The 1997 Retrospective notes expand on this:
Orgasm, sometimes referred to as ‘The Little Death’, crosses boundaries without a heart. The sexual channels are also the body’s sewers. There are unmistakable links between excreta, decay and sexuality. Life can be seen as instability and disequilibrium exhausting its own resources. It proceeds on one condition; the extravagant procedure of things given life, making room for fresh cycles. Lenkiewicz notes:
“... that excitement is death-like, the feeling of losing control, being swept off one’s feet, the swoon. 'I die because I cannot die’, says St. Theresa. …[Her] remark describes orgasm far more effectively than Bernini’s Vatican statue."
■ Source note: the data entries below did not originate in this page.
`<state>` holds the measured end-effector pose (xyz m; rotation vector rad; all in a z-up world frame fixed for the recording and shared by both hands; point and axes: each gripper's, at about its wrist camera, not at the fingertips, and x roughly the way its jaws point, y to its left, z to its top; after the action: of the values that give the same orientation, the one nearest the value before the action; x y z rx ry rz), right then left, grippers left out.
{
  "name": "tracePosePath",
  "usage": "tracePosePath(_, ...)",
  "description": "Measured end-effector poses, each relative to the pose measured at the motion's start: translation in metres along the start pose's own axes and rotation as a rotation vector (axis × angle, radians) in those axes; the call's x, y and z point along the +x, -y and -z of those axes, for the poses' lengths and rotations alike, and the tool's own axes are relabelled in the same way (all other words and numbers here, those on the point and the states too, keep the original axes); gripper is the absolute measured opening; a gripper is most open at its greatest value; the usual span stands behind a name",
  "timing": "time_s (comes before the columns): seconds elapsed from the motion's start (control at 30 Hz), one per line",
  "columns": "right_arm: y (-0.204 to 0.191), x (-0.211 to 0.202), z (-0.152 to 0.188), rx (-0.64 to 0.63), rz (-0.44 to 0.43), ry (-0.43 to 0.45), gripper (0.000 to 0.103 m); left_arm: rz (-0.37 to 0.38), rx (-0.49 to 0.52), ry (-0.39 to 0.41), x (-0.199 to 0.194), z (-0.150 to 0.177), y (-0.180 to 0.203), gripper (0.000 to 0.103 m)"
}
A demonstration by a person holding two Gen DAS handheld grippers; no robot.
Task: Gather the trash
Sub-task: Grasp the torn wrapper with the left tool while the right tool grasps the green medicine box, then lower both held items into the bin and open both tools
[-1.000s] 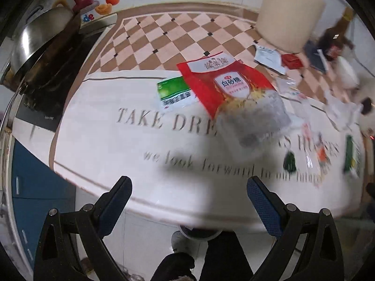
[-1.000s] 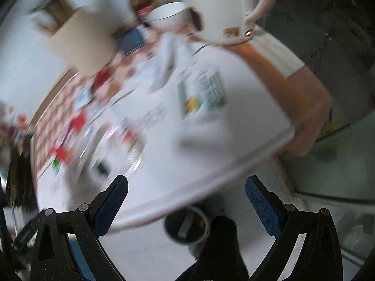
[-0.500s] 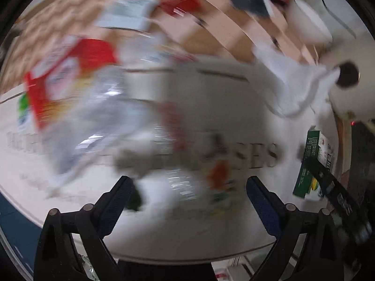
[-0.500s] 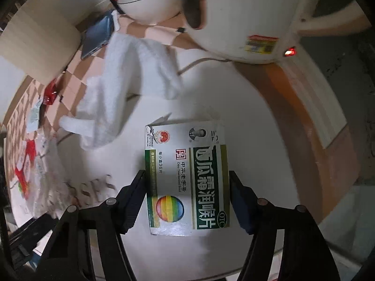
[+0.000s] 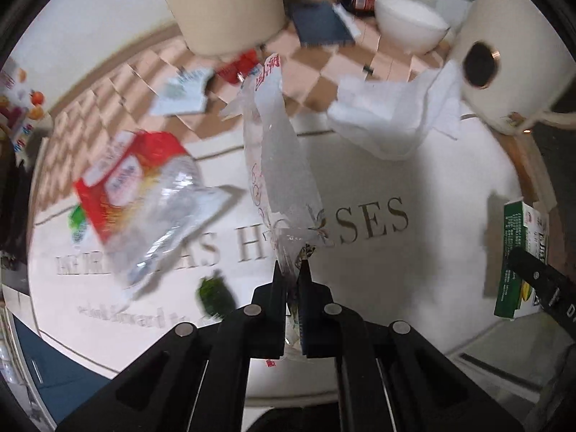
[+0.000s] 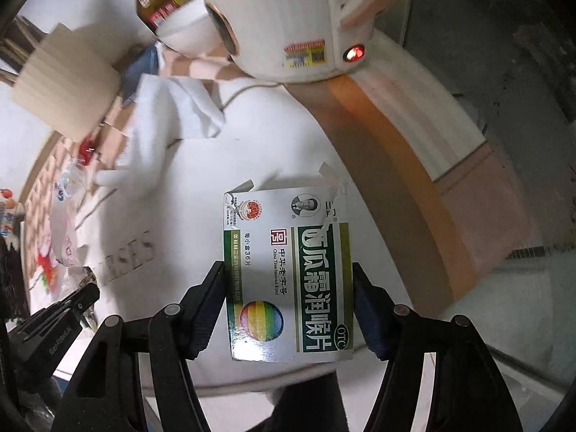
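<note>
Clear plastic is what worries me most: my left gripper point(image 5: 292, 280) has its fingers pinched tight on one lower corner of a long transparent wrapper point(image 5: 277, 151), which stretches away toward twelve o'clock over the table point(image 5: 414, 273). Thin film held by so small a bite could slide out or tear when I lift, and its free end lies close to the red-and-clear sugar bag point(image 5: 144, 198) at nine o'clock and the white cloth point(image 5: 388, 122) at two o'clock, so it may drag either along. A small green scrap point(image 5: 214, 293) sits just beside the fingers at eight o'clock, still uncollected. Over on the right, my right gripper point(image 6: 288, 288) has its fingers set against both long sides of the green-and-white medicine box point(image 6: 288, 273), which sits by the table's near edge. The carton is open at its far end with torn flaps, so I judge a hard squeeze could crush it, and a light one let it slip. The kettle point(image 6: 280, 14) at twelve o'clock stands near enough to bump.
</note>
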<state>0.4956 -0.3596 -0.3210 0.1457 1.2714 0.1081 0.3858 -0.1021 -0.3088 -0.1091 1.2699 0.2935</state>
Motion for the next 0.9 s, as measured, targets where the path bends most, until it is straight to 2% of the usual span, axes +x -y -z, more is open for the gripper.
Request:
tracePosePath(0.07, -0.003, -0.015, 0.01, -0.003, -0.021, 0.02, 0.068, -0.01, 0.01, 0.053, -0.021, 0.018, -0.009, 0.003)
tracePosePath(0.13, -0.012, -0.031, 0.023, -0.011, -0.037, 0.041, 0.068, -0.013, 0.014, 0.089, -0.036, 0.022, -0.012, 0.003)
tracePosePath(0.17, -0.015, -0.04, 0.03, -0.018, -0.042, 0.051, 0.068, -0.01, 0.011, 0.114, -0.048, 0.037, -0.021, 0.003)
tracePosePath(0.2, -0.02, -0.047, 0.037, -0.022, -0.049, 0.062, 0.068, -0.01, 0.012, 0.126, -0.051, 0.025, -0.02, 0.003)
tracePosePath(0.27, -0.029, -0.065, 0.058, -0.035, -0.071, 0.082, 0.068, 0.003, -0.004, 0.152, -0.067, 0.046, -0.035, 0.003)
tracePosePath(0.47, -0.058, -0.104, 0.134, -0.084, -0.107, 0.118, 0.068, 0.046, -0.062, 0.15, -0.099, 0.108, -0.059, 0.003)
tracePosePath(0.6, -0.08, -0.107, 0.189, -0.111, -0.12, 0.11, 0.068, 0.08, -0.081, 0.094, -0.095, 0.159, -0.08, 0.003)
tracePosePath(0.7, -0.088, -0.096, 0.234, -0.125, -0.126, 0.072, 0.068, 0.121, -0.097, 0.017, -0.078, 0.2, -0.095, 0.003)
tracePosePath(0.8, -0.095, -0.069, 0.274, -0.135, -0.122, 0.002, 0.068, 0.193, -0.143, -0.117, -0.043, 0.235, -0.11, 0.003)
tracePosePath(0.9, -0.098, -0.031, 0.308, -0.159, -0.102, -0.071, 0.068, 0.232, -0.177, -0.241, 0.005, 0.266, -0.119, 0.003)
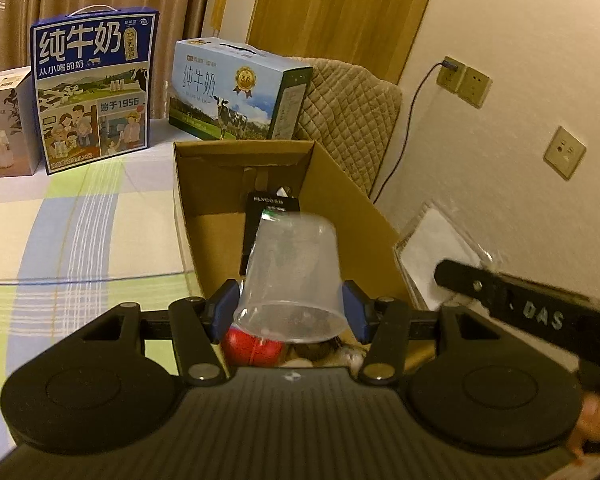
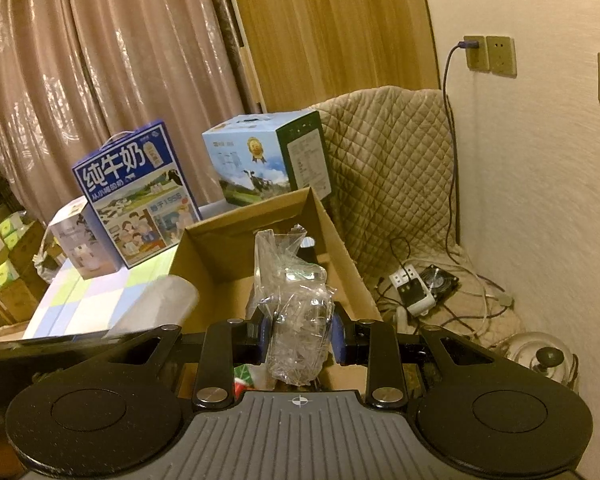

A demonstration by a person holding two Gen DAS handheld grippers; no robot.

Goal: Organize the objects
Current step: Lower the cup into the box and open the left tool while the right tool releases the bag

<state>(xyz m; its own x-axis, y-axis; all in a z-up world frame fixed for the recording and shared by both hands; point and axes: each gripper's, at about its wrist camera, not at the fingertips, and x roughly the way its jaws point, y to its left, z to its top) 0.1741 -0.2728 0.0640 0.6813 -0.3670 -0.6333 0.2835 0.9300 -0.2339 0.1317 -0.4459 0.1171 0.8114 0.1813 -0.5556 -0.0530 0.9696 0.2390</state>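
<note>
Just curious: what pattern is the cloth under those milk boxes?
Pastel checks of green, blue and white on the cloth; clearest in the left wrist view.

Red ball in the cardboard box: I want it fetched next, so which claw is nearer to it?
Left. The left claw, shut on a clear plastic cup, hangs right over the red ball. The right claw, gripping crumpled plastic wrap, is off to its side.

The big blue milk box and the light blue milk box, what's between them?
Nothing stands between the big blue milk box and light blue milk box; the left wrist view shows bare bedsheet and curtain behind.
</note>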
In earlier cultures than our own the horror of carrion or decomposition linked in a Faustian style with punishment for pleasure. Decomposition was a sign of failure, the underlying meaning of the macabre. Baroque Theatre staged its love scenes in tombs. The sexual act, like death, could be seen as a transgression separating us from daily life, from rational society, work, etc.; plunging us into a violent otherness. A dictatorship controls the body. The genitalia act on behalf of the whole organism. Orgasm as the relief of tension is a revolution, anarchic and dangerous to the order of the body politic. What we desire to possess we fear to lose. The body is never static, it is an energy system whose ‘reality’ does not consist of substances, but of events. These events are aesthetic in their nature. Whatever attraction directs our energy is strangely cannibalistic. What we desire is incorporated – seeing is eating.